View Full Version : Why do you use your left hand


ImanCarrot
10-08-2007, 09:36 AM
To pick up small objects when you're right handed, or is it just me?

I was stamping about 50 stainless steel jigs with part numbers and had to pick out and insert the various numbers and letters into the stamp holder then batter this tool with a lump hammer to stamp the parts.

In my boredom, I noticed that even whilst I'm right handed- to pick the fiddly letters etc out I used my left hand... why is this so? also! I noticed that if I'm picking out some small screws from my junk bucket of nuts n bolts, again I use my left hand.

Is it just me or is there an explanation?

Al_The_Man
10-08-2007, 09:53 AM
Ambidexterity :wave:

JROM
10-08-2007, 10:16 AM
Your right hand was busy doing something else?

Rekd
10-08-2007, 10:49 AM
Ruh roh, raggy!

:D

DR-Motion
10-08-2007, 11:17 AM
"Ambidexterity"

I'd give my right arm to be ambidexterous.

lerman
10-08-2007, 04:02 PM
The other hand is for holding.

Hold the part in the left hand; hold the screwdriver in the right hand.

It is not just you.

Ken

Jerry Dots
10-08-2007, 05:09 PM
I eat and write left handed. I throw, hammer, twist a screwdriver right handed. I can drive a nail with either hand....the left is not as strong as the right so I normally use the right. Being able to drive a nail with either comes in very handy when you are in a corner. Start a nut on a bolt with either. My oldest son is the same way...the other son is strictly right handed.

martinw
10-08-2007, 05:34 PM
Is it just me or is there an explanation?

Dear ImanCarrot,

I think you were probably "wired-up" in the womb with a most useful facility that most right-handers do not have. Any task that requires a modicum of strength or precision is done with the right side of my body, be it arm, foot, hand or finger. The only exception is the ability to change gears in my van with my left hand, and that seems natural. Driving in Europe, right handed gear shifts feel distinctly un-natural. I suppose that means that half my body is pretty much under-utilised, and is only used for gripping.

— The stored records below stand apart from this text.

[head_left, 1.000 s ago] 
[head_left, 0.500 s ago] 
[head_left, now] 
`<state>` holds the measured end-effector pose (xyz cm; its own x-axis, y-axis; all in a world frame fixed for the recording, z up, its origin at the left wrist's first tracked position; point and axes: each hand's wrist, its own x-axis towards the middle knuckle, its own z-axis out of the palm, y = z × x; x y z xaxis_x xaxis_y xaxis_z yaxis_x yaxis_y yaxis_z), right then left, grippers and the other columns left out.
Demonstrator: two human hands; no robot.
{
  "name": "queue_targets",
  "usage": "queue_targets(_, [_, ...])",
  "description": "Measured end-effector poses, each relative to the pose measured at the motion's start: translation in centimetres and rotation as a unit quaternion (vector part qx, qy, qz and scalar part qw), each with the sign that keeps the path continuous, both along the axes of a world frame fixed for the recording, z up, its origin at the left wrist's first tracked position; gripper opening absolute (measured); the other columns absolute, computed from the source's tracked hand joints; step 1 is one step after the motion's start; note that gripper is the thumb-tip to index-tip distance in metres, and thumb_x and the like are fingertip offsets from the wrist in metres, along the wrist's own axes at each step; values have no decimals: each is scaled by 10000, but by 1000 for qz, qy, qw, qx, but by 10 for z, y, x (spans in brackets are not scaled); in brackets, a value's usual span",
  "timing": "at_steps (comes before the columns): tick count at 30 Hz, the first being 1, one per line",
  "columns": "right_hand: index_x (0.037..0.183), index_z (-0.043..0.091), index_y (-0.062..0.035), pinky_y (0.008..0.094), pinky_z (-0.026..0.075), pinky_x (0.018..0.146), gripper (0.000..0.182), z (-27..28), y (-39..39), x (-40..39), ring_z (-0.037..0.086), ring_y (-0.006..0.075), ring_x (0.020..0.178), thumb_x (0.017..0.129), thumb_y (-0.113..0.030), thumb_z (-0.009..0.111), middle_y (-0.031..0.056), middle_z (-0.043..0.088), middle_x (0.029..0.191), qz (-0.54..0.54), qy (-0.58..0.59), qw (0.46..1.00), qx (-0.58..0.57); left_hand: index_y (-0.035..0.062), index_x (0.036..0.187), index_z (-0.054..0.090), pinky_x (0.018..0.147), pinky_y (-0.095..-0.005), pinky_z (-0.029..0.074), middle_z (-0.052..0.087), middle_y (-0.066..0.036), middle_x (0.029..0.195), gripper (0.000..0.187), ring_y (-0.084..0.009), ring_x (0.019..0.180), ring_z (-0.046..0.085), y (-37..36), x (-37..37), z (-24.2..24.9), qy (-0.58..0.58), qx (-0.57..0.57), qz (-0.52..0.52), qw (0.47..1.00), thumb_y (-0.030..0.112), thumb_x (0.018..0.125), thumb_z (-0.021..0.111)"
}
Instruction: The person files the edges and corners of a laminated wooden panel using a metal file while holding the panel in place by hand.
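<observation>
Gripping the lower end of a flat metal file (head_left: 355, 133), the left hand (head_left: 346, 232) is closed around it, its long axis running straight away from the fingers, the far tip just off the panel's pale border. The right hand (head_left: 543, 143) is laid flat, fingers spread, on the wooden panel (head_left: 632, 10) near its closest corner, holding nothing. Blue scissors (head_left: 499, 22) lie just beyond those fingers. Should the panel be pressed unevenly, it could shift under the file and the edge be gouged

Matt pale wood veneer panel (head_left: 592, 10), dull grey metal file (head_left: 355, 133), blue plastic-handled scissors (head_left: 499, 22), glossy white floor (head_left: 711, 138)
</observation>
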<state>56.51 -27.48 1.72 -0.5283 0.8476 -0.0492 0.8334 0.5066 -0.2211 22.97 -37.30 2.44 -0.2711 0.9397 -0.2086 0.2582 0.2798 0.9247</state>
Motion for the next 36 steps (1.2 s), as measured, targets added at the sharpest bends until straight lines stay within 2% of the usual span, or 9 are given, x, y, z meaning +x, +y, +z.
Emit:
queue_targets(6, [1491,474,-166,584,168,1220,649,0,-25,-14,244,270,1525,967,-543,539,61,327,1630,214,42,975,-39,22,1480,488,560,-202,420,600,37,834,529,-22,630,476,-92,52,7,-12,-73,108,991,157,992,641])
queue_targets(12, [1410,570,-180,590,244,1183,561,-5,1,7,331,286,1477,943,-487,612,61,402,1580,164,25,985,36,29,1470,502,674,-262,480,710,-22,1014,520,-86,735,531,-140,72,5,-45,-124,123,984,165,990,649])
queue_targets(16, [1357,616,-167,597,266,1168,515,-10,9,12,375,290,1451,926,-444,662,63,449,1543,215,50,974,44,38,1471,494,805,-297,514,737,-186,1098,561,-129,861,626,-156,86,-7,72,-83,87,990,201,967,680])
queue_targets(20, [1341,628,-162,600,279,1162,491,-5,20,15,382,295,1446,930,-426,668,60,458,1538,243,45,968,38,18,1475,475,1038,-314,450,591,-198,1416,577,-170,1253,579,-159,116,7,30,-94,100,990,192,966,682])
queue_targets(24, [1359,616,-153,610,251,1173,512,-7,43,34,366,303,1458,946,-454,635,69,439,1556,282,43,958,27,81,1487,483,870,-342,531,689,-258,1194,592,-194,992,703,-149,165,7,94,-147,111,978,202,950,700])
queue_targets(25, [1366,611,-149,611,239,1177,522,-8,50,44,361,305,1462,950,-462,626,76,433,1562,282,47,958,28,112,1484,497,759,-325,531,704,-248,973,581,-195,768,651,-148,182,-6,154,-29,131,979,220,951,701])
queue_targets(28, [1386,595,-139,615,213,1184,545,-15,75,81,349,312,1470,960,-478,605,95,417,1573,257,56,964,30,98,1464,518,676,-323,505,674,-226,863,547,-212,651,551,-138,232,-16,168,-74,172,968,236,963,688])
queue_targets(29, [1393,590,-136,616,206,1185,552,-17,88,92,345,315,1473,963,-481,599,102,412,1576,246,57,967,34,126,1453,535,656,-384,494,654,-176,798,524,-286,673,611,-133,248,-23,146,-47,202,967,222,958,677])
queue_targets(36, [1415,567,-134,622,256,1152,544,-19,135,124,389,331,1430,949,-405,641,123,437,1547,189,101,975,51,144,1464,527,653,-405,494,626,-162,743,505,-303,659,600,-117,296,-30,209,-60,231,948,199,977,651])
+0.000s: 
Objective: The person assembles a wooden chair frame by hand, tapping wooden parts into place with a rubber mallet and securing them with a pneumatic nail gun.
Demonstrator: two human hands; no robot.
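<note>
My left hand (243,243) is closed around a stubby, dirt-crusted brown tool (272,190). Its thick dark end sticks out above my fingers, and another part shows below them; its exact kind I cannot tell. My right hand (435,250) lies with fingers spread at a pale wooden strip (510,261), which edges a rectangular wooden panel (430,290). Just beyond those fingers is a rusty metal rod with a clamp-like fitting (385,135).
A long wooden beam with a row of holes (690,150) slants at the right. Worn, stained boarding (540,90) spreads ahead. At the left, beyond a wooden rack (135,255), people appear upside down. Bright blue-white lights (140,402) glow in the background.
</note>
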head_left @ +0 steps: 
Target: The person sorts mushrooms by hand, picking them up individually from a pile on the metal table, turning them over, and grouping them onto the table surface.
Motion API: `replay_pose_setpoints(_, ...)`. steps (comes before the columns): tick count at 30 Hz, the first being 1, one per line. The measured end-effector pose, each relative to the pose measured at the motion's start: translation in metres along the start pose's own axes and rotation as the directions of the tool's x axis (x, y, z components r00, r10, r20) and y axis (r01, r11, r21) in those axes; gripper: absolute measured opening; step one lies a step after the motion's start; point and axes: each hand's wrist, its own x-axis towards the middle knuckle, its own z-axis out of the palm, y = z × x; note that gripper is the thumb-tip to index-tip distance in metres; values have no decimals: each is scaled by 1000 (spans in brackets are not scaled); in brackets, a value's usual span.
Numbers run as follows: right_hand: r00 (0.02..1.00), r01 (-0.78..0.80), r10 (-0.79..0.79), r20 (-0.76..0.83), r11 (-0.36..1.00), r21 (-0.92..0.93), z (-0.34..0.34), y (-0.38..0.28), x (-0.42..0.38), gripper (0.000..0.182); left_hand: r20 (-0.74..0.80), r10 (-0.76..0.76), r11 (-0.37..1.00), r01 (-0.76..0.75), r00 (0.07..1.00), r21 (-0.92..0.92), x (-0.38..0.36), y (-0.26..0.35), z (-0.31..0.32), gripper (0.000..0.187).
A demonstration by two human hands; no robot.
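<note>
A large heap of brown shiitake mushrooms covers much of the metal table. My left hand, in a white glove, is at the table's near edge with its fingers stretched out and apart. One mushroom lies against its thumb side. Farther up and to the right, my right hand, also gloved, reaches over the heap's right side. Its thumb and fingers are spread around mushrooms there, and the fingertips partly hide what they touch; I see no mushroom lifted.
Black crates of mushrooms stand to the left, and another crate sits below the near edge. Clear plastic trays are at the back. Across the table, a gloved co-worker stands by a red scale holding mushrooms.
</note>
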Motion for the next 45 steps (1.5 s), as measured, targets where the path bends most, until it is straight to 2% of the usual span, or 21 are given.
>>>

Here is another strange thing... If you look at an object about thirty feet away, and point at it with both eyes open with your finger, and subsequently close each eye in turn, it is my left eye that is in line between my finger and the object, even though I am absolutely right handed. The right eye comes nowhere close.

Curious stuff really...

Best wishes,

Martin

High Seas
10-08-2007, 06:03 PM
holds the fish while I fillet it

Keep the right brain juice moving -- womb wiring is one thought - training and development another...

I have spent several (over 5) years back and forth across the "lanes" - intentionally. My first observation on moving to the "wrong side of the road" - a bit more concentration seemed to be required - and I felt like I was a better driver for it.
Since then, they seem to be equal skills - adaptation/acomodation I guess. The pathway between the left and right hemispheres can be increased through similar training activities (corpus colusum I believe its called). There is a book left brain/right comes to mind and, The Brain Book by Russel Peters

Careful, how your brain acts and responds (left/right) it will change how you think... Maybe thats why they say, "Don't take it out and play with it!"

martinw
10-08-2007, 06:25 PM
[QUOTE=High Seas;351934]holds the fish while I fillet it

QUOTE]

Dear High Seas,

I would never even consider holding a slippery fish with my right hand while trying to gut it with a sharp knife in my left one. It seems like I would be asking for a whole shed-load of trouble.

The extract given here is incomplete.